Records excerpted from a collection:
%%
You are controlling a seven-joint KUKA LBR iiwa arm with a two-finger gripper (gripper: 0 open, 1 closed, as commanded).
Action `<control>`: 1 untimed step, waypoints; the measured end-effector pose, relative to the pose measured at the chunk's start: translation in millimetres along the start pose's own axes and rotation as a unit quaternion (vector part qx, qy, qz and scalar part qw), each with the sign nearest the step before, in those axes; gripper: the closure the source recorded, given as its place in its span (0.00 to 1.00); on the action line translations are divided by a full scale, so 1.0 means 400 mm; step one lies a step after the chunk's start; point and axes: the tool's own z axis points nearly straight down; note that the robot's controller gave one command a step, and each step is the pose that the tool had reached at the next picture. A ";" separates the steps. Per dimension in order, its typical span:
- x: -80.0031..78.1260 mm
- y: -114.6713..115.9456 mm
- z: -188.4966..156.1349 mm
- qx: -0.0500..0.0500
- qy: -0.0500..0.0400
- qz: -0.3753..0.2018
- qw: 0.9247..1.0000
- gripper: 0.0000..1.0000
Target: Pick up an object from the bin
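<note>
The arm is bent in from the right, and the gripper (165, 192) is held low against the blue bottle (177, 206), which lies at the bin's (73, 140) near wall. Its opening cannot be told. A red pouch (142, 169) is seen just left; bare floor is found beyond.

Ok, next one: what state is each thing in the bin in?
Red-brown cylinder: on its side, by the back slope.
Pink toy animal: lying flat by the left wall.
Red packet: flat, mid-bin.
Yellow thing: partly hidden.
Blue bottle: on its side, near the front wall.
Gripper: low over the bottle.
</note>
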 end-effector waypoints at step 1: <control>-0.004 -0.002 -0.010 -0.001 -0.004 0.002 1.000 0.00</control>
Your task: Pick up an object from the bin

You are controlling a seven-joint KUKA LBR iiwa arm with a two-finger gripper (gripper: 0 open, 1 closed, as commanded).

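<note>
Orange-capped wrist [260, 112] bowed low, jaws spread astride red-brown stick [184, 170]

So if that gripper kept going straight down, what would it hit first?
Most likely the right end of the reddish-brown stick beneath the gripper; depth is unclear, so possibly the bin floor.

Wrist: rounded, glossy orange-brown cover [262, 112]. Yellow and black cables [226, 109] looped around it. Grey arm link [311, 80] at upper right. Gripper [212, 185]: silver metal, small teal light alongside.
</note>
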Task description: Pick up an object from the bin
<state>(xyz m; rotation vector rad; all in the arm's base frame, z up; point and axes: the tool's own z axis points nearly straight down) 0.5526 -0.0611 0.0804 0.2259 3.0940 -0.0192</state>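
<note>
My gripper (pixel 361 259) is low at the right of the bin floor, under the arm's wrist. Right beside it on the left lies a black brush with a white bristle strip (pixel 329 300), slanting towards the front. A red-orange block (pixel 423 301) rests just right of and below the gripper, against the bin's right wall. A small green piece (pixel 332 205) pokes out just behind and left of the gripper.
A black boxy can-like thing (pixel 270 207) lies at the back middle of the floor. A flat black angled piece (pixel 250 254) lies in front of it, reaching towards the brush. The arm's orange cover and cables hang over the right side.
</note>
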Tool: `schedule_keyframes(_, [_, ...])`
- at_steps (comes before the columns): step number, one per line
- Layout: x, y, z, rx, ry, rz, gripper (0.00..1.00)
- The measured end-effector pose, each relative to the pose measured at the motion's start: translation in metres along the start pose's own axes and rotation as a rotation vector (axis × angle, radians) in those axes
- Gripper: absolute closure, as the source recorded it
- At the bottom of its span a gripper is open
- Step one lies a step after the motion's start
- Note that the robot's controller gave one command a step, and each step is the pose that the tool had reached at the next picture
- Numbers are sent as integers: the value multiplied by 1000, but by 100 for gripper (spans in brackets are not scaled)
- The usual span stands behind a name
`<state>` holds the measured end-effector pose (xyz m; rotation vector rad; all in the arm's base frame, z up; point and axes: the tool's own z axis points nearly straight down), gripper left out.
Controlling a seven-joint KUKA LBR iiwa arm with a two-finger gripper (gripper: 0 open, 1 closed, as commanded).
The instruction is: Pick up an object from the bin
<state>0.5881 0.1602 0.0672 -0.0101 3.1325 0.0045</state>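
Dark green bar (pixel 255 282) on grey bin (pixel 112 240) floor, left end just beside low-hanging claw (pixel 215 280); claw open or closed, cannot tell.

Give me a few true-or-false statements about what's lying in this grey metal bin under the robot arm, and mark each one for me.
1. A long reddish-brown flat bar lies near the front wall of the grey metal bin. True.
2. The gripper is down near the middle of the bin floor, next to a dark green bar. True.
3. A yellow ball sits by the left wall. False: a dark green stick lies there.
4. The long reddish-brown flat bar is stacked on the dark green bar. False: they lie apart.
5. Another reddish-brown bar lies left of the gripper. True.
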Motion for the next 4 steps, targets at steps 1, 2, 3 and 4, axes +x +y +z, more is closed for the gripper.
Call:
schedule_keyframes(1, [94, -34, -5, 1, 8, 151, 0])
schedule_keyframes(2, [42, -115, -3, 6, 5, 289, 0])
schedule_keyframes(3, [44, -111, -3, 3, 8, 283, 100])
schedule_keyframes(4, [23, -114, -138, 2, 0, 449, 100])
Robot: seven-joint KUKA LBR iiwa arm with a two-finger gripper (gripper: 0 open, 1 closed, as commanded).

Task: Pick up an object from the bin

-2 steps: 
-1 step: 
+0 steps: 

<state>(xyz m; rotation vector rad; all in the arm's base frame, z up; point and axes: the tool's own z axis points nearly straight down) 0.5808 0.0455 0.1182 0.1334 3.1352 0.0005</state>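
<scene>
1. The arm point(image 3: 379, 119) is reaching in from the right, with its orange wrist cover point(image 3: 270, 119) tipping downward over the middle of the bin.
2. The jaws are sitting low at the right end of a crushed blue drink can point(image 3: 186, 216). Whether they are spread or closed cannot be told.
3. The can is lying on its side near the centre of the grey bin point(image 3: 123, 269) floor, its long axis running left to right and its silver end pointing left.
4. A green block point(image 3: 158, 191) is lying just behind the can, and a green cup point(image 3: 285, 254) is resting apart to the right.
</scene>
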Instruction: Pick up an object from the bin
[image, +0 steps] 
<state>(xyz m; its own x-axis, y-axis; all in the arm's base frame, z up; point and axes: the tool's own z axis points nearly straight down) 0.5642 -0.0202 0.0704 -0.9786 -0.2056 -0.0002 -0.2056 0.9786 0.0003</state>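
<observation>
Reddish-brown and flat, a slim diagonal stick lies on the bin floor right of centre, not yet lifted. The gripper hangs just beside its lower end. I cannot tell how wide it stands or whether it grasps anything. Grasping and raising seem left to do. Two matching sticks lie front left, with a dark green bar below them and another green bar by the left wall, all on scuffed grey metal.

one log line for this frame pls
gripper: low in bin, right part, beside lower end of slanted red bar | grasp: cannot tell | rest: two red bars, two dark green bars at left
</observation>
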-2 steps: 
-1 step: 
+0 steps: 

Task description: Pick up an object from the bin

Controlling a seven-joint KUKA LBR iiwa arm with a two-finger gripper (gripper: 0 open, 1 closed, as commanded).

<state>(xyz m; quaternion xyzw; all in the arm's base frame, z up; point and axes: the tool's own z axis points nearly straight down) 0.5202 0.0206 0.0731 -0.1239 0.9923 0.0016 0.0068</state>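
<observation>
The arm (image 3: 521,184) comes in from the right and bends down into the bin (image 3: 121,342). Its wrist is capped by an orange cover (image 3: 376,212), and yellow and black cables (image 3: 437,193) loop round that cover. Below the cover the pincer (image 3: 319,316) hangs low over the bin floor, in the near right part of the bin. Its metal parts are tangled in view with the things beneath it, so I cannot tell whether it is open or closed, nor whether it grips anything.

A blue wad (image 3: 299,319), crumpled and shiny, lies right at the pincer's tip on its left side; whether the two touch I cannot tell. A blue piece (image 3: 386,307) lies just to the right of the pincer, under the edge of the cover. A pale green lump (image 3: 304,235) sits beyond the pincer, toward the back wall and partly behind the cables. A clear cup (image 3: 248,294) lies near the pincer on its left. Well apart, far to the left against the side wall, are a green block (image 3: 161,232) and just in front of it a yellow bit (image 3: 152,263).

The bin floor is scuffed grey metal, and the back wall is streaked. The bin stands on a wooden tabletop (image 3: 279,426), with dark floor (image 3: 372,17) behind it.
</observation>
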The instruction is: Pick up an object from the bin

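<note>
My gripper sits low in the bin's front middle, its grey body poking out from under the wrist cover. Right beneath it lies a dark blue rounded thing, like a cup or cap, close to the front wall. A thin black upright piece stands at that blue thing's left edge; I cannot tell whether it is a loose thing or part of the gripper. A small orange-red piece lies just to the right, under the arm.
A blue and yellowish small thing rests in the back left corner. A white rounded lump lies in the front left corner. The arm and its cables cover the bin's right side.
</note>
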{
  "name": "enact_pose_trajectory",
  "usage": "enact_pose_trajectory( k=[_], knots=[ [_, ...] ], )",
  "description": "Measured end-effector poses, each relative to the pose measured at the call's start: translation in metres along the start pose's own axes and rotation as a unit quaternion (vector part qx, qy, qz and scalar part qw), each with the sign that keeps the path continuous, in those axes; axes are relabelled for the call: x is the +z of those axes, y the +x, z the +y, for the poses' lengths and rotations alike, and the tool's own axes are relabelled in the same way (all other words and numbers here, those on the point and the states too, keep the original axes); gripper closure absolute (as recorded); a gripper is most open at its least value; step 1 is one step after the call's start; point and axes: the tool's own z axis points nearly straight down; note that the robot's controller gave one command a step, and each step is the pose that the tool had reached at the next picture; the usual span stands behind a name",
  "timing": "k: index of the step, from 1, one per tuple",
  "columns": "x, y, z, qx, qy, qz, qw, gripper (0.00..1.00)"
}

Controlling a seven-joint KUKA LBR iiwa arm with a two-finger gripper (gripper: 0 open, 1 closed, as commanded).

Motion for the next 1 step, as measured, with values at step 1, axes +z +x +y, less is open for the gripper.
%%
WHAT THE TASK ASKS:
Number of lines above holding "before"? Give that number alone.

SOLVED PROBLEM:
2